United States Army general (1875–1941)

Charles M. Bundel (2 June 1875 – 15 September 1941) was a career officer in the United States Army. An 1899 graduate of the United States Military Academy at West Point, Bundel was a veteran of the Philippine–American War, Pancho Villa Expedition, Mexican Border War, and World War I and attained the rank of brigadier general.

A native of Sharon, Pennsylvania, Bundel was raised and educated in Sharon and in 1895 he obtained an appointment to West Point. He graduated in 1899 and was commissioned in the Infantry. From 1899 to 1902, he performed Philippine–American War duty with the 4th Infantry Regiment. Subsequent postings included additional service in the Philippines, as well as Alaska and Mexican Border War duty in Arizona. He completed the Army School of the Line as an Honor Graduate in 1916.

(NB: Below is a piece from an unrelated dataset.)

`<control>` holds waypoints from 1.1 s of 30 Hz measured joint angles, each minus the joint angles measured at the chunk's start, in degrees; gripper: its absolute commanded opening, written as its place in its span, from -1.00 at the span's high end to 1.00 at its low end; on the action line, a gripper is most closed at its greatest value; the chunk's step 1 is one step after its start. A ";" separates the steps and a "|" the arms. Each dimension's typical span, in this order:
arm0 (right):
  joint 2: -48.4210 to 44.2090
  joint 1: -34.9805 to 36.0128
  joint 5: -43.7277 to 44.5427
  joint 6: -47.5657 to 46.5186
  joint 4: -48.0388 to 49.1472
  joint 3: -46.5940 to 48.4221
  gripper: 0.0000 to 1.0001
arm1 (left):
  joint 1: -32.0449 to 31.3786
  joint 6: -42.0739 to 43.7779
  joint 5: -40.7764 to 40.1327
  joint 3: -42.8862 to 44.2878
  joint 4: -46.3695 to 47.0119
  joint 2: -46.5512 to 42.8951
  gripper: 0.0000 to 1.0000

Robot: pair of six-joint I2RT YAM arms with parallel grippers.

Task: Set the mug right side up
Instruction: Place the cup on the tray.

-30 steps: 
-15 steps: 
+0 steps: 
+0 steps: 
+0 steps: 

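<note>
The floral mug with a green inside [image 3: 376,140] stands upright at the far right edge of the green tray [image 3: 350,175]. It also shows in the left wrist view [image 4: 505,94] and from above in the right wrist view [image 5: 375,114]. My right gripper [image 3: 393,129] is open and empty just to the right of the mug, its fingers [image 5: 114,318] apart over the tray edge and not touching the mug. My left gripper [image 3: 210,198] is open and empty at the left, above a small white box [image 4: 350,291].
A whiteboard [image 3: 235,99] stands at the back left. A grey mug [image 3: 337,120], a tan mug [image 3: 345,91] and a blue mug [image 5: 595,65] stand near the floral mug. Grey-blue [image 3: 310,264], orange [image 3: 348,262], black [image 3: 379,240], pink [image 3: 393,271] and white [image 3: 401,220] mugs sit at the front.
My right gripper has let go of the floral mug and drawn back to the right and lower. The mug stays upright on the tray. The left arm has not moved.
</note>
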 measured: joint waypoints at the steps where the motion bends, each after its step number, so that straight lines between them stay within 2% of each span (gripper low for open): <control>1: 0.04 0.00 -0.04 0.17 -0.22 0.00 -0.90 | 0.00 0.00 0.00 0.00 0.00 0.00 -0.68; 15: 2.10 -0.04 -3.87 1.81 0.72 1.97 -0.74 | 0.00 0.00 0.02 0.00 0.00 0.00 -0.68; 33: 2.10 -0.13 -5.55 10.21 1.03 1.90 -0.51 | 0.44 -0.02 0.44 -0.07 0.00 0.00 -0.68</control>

In 1917, Bundel transferred to the Field Artillery and during the First World War he commanded the 325th Field Artillery regiment during training in Kentucky and combat in France. After the war, Bundel was appointed commandant of the Army Service Schools and a member of the faculty. He graduated from the United States Army Command and General Staff College in 1921 and the United States Army War College in 1925.

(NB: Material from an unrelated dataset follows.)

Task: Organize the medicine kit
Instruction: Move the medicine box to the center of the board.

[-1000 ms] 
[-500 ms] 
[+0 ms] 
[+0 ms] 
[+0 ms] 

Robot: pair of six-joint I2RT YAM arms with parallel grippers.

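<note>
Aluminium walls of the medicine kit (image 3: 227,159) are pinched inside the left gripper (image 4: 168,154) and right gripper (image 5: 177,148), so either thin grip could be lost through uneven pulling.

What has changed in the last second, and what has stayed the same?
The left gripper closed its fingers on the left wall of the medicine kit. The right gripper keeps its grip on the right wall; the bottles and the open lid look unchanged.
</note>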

Bundel was a member of the Army War College faculty from 1925 to 1929. Between 1929 and 1936, he commanded first the 12th Field Artillery Regiment, then the 1st Field Artillery Regiment, served as chief of staff of the Third Corps Area, and commanded the 3rd Field Artillery Brigade. From 1936 to 1939, he served as commandant of the Command and General Staff College. Bundel left the army upon reaching the mandatory retirement age of 64 in 1939. In retirement, he resided in San Francisco, where he died on 15 September 1941. He was buried at West Point Cemetery.

==Early life==
Charles Michael Bundel was born in Sharon, Pennsylvania on 2 June 1875, a son of Charles Edward Bundel and Sarah Elizabeth (Murphy) Bundel. He was raised and educated in Sharon, and was a graduate of Sharon High School. In February 1895, he received an appointment to the United States Military Academy (West Point) from US Representative Alexander McDowell.

Bundel attended West Point from June 1895 to February 1899, when his class graduated four months early because of the need for trained officers during the Spanish–American War and Philippine–American War. Bundel was ranked 42nd of 72, and several of his classmates also went on to careers as general officers, including: James Albert Woodruff; Edward Murphy Markham; Thomas Herbert Jackson; Herman Walter Schull; Leon Benjamin Kromer; George Sherwin Simonds; Stanley Dunbar Embick; Samuel Tilden Ansell; Evan Harris Humphrey; Clement Augustus Trott; George Van Horn Moseley; Wilson Bryant Burtt; Stuart Heintzelman; Laurence Halstead; Charles Douglas Herron; Frederick Blair Kerr; Robert Cherry Foy; Duncan Kennedy Major Jr.; and Ephraim Geoffrey Peyton.

==Start of career==
After graduation, Bundel was commissioned as a second lieutenant of Infantry and assigned to the 4th Infantry Regiment, which performed Philippine–American War duty in the Philippines from March 1899 to September 1900. He then promoted to first lieutenant and transferred to the 25th Infantry Regiment, with which he remained in the Philippines until July 1902. He served with his regiment at Fort Reno, Indian Territory from August 1902 to January 1906, and was stationed in Oklahoma City as acting engineer officer for the army's Southwestern Division from January to July 1906. In August 1906, he was posted to West Point as an instructor of Infantry tactics, and he remained there until May 1907. Bundel was promoted to captain in October 1906. Bundel's promotion was in the 16th Infantry Regiment, and from May to September 1907, he traveled to the Philippines to join his new unit and returned to the United States.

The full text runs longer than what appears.